Auf die nach 50jähriger japanischer Okkupation 1945 an China zurückgegebenen Insel Taiwan blieb die Republik China erhalten. Doch die brutale Ausbeutung der taiwanesischen Bevölkerung durch einen Militärgouverneur führte zu einem Aufstand gegen die Festländer, mit einer Vielzahl Toten. Chiang Kaishek ließ zwar diesen Gouverneur entmachten und bestrafen, doch blieben Ressentiments zwischen Taiwanesen und Festländern auf der Insel über Jahrzehnte erhalten.
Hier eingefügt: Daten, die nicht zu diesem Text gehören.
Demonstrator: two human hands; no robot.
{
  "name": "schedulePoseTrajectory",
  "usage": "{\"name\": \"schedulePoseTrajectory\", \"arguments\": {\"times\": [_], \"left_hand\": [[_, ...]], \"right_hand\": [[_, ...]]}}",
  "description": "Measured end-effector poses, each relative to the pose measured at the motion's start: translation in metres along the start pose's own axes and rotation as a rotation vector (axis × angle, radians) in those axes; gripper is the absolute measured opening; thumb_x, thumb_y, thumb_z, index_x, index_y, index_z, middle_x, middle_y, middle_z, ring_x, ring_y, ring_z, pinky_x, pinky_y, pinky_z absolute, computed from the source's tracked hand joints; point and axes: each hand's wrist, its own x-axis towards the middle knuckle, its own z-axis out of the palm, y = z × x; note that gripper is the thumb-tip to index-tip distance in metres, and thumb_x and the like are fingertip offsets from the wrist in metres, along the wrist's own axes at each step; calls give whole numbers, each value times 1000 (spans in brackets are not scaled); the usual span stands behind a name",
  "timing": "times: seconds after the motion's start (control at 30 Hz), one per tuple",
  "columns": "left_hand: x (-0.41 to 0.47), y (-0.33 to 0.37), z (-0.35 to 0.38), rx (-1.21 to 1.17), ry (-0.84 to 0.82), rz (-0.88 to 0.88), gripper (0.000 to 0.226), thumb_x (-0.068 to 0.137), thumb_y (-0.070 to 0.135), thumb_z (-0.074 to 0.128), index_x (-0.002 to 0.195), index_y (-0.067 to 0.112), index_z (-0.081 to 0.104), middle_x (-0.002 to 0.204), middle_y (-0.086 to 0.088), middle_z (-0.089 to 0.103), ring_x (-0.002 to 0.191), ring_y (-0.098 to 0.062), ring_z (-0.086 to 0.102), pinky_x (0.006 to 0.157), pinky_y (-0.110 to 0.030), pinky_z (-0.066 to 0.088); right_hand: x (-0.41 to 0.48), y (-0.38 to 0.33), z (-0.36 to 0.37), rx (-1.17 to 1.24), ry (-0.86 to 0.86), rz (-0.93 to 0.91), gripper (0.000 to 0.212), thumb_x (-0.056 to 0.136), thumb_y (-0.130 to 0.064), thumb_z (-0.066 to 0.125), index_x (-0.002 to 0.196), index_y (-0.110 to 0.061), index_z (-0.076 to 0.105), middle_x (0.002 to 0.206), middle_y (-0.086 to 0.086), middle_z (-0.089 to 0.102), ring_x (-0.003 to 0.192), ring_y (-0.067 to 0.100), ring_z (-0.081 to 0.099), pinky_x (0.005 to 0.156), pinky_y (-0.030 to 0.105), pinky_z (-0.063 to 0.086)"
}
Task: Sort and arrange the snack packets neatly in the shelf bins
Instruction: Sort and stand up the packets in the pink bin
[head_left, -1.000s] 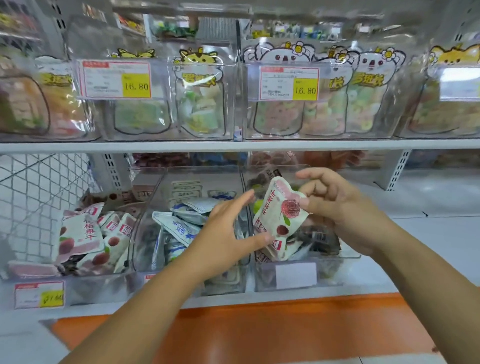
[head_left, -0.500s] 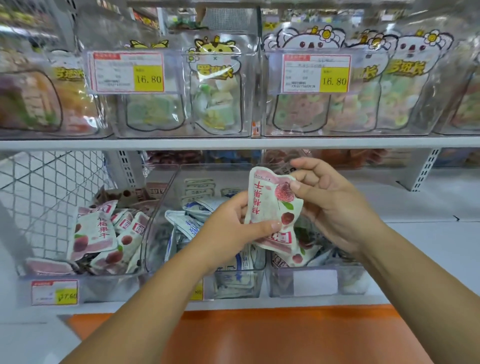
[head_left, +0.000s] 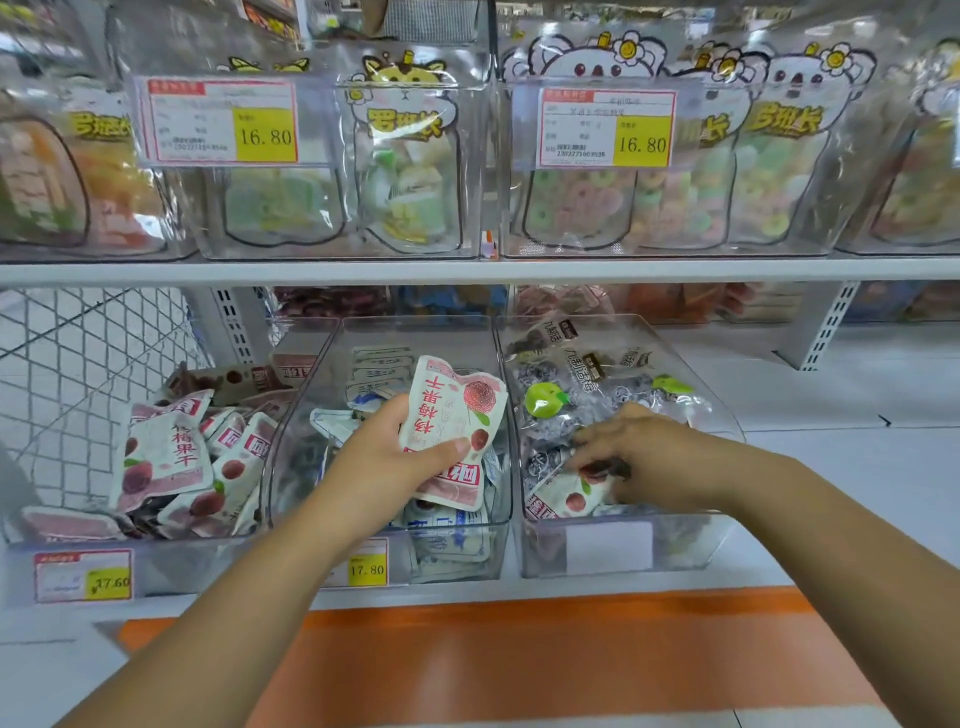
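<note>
My left hand (head_left: 387, 457) grips a stack of white-and-pink plum snack packets (head_left: 454, 415), held upright above the middle clear bin (head_left: 415, 332), which holds blue-and-white packets (head_left: 332, 421). My right hand (head_left: 644, 462) is down inside the right clear bin (head_left: 691, 551), fingers curled on another white-and-pink plum packet (head_left: 563, 496) lying among dark clear-wrapped packets with green apple marks (head_left: 545, 400). The left bin (head_left: 156, 564) holds several matching plum packets (head_left: 166, 457).
The upper shelf (head_left: 467, 270) carries clear bins of candy bags with 16.80 price tags (head_left: 608, 127). A wire mesh panel (head_left: 78, 374) stands at the left. White shelf surface (head_left: 831, 405) lies right of the bins; an orange floor strip (head_left: 519, 660) runs below.
My right hand let go of the packet stack and dropped into the right bin onto another plum packet. My left hand now holds the stack alone, over the middle bin.
</note>
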Motion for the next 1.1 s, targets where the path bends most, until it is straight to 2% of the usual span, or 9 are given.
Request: {"name": "schedulePoseTrajectory", "arguments": {"times": [0.07, 0.2, 0.4, 0.5, 0.63, 0.77, 0.87, 1.0, 1.1], "left_hand": [[-1, 0, 1, 10, -10, -4, 34, 83, 29, 73, 113, 36, 60, 101, 21, 71, 89, -2, 68, 83, -36, 54], [-3, -1, 4, 12, -14, 0, 33, 85, 26, 72, 114, 35, 59, 100, 20, 71, 88, -2, 68, 81, -34, 55], [-9, -1, 7, -11, -32, -12, 29, 89, 22, 66, 115, 34, 59, 101, 19, 71, 86, 0, 68, 68, -20, 50], [-11, 0, 7, -12, -20, -10, 28, 89, 21, 67, 114, 33, 59, 102, 17, 71, 87, -1, 68, 71, -23, 50], [-11, 0, 8, 4, -3, -1, 28, 88, 23, 68, 112, 33, 59, 101, 19, 71, 87, 0, 68, 74, -27, 51], [-9, 2, 9, 30, 40, 30, 27, 88, 24, 68, 112, 34, 59, 100, 19, 71, 87, 0, 68, 75, -28, 55], [-8, 2, 8, 48, 59, 50, 28, 88, 25, 68, 113, 34, 59, 100, 20, 71, 87, 1, 67, 77, -28, 55], [-10, 8, 10, 27, 59, 77, 26, 91, 30, 63, 116, 34, 58, 102, 21, 70, 89, 5, 65, 76, -24, 51], [-18, 17, 11, -85, -37, 67, 31, 87, 48, 62, 115, 34, 59, 105, 19, 70, 96, 0, 66, 81, -26, 50]], "right_hand": [[5, 1, 4, -39, -2, 9, 62, 86, -14, 62, 137, -46, 44, 144, -21, 41, 115, 16, 33, 102, 32, 35], [15, 6, 17, -79, 78, -10, 68, 85, -15, 66, 139, -48, 40, 135, -27, 47, 98, 12, 28, 92, 25, 35], [20, 7, 24, -99, 208, -38, 37, 88, -36, 65, 124, -37, 60, 115, -19, 59, 95, 11, 26, 80, 27, 28], [18, 9, 30, -23, 306, -67, 20, 91, -40, 59, 109, -34, 67, 106, -19, 60, 93, 11, 28, 79, 27, 27], [13, 9, 35, 23, 371, -89, 16, 93, -41, 56, 98, -33, 69, 109, -19, 57, 96, 12, 32, 86, 31, 32], [3, 4, 22, 336, 333, -28, 14, 94, -31, 55, 89, -31, 68, 105, -16, 63, 100, 14, 49, 92, 34, 40], [-13, -6, 1, 752, 408, 77, 24, 94, -21, 52, 74, -32, 60, 73, -9, 64, 69, 21, 58, 69, 36, 47], [-29, -20, -21, 925, 544, 84, 26, 96, -18, 51, 72, -26, 58, 60, -7, 57, 53, 17, 56, 56, 28, 44], [-24, -41, -18, 939, 542, 92, 22, 95, -19, 54, 75, -22, 64, 62, -11, 62, 52, 6, 55, 52, 15, 41]]}}
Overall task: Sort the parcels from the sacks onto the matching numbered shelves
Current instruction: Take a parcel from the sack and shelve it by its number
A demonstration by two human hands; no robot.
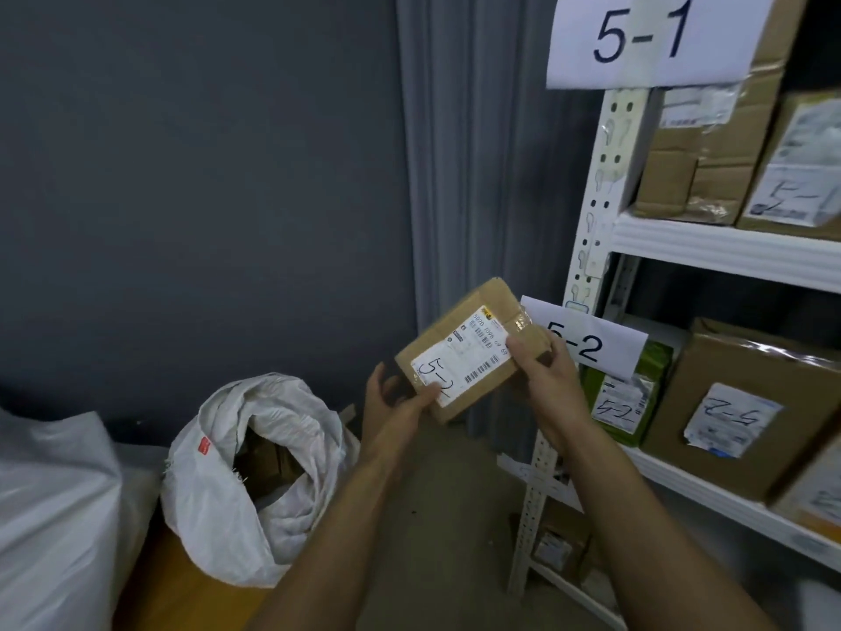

Die Betrachtung der fast hundertjährigen republikanischen Geschichte zwischen der Revolution von 1911 und unseren Tagen beschreibt Destabilität, Konsolidierung, Kämpfe, Bürgerkriege, den 2. Weltkrieg, die Revolution von 1949 und die getrennten Wege von Republik und Volksrepublik China. Ein Land zwischen Depression und Hoffnung, zwischen Zerstörung und Aufblühen, zwischen Repression und dem Erreichen einer stabilen Demokratie - zumindest auf Taiwan - wird vom Verfasser detailreich vorgestellt.